**Brief:** I'd like the full listing transcribed exactly, with no images included.

**Information provided:**
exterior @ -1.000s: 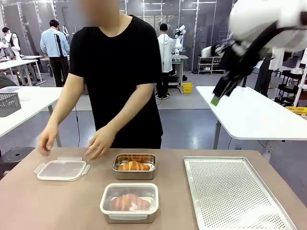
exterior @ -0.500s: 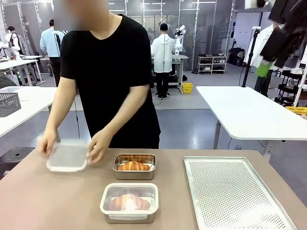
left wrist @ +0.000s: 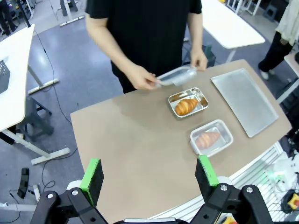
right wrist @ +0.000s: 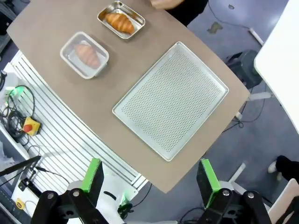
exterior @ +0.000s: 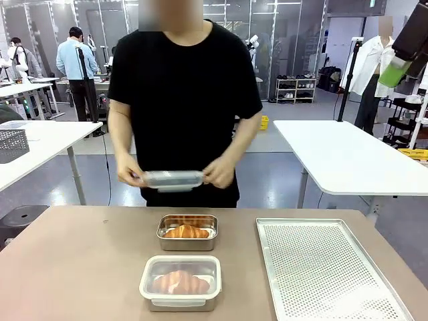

**Answer for the task:**
exterior @ -1.000s: 
exterior @ -0.500s: 
left wrist @ +0.000s: 
right wrist @ +0.000s: 
exterior @ +0.000s: 

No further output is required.